We have tested the hypothesis that the
antidiabetic biguanide metformin can be used to manipulate the threshold for stress-induced senescence (SIS), thus accelerating the onset of
cancer-protective cellular senescence in response to oncogenic stimuli. Using senescence-prone murine embryonic fibroblasts (MEFs), we assessed whether
metformin treatment modified the senescence phenotype that is activated in response to
DNA damaging inducers.
Metformin significantly enhanced the number of MEFs entering a senescent stage in response to
doxorubicin, an
anthracycline that induces cell senescence by activating DNA damage signaling pathways (e.g., ATM/ATR) in a
reactive oxygen species (ROS)-dependent manner. Using WI-38 and BJ-1 human diploid fibroblasts (HDFs), we explored whether
metformin supplementation throughout their entire replicative lifespan may promote the early appearance of the
biomarkers of replicative senescence.

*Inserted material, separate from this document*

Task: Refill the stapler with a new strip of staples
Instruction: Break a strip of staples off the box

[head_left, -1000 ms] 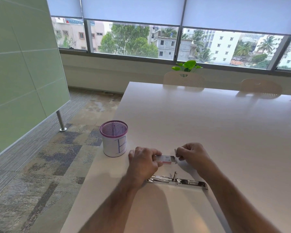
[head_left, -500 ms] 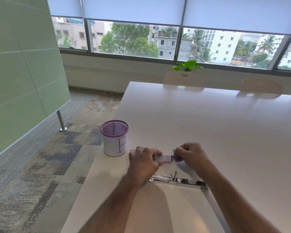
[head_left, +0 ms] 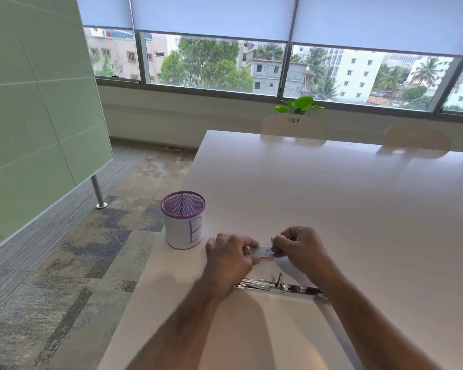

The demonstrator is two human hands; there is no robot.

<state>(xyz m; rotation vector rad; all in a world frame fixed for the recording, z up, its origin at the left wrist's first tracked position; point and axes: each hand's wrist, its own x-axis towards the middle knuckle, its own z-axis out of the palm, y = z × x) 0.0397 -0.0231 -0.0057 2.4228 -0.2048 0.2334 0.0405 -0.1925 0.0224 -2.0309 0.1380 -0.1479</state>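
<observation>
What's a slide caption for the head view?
Both hands hold a small staple box above the opened stapler.

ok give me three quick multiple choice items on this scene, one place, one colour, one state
1. Where does the opened metal stapler lie?
A. in the cup
B. on the white table, nearer the person than both hands
C. on the floor

2. The mesh pen cup has a rim of what colour?
A. purple
B. green
C. black

3. What does the left hand do?
A. rests flat
B. hangs idle
C. holds the small staple box

Answers: 1 B, it lies open below the wrists; 2 A, a purple ring tops the mesh; 3 C, its fingers curl round the box while the right hand pinches at its end.
</observation>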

Chronic
metformin significantly reduced HDFs' lifespan by accelerating both the loss of replicative potential and the acquisition of replicative senescence-related
biomarkers (e.g., enlarged and flattened cell shapes, loss of arrayed arrangement, accumulation of intracellular and extracellular debris and SA-β-gal-positive staining).

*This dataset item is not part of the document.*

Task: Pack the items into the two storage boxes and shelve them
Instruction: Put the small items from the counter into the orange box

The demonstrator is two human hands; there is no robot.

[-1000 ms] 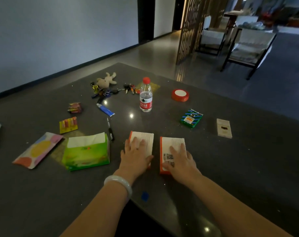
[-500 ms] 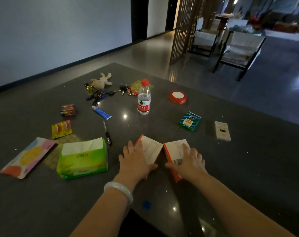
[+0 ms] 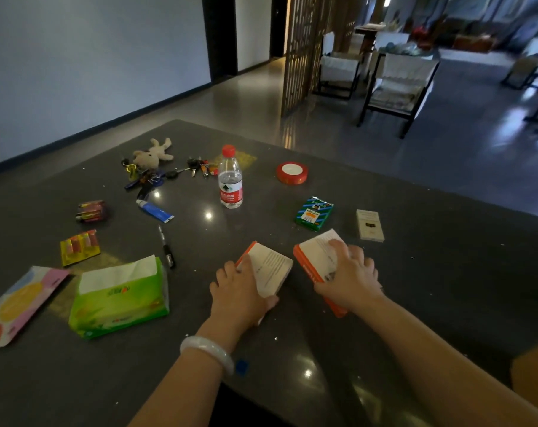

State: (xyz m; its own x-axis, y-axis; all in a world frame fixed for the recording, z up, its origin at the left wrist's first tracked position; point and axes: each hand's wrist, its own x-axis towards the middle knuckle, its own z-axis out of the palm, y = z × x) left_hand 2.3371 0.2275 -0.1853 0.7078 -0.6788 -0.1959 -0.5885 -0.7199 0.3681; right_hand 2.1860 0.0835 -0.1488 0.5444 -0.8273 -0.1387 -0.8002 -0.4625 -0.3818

Metformin functioned as a bona fide stressful agent, inducing monotonic, dose-dependent, SIS-like responses in BJ-1 HDFs, which are highly resistant to ROS-induced premature senescence.

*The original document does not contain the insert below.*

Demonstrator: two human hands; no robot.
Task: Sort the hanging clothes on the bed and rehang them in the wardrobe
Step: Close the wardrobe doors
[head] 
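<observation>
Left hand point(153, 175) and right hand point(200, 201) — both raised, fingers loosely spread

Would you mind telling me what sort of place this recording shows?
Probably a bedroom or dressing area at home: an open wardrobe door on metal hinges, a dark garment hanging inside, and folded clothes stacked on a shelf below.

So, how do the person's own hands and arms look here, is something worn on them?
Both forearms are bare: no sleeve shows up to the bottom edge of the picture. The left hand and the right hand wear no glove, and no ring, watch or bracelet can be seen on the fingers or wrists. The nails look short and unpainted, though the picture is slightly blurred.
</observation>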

Metformin-induced SIS in BJ-1 fibroblasts was accompanied by the striking activation of several
microRNAs belonging to the miR-200s family (miR-200a, miR-141 and miR429) and miR-205, thus mimicking a recently described ability of ROS to chemosensitize
cancer cells by specifically upregulating anti-EMT (epithelial-to-mesenchymal transition) miR-200s. Because the unlimited proliferative potential of stem cells results from their metabolic refractoriness to SIS, we finally tested if
metformin treatment could circumvent the stress (e.g., ROS)-resistant phenotype of induced pluripotent stem cells (iPSCs).
Metformin treatment drastically reduced both the number and the size of iPSC colonies and notably diminished the staining of the pluripotency marker
alkaline phosphatase. Our current findings, altogether, reveal for the first time that
metformin can efficiently lower the threshold for SIS to generate an "stressed" cell phenotype that becomes pre-sensitized to oncogenic-like stimuli, including
DNA damaging, proliferative and/or stemness inducers.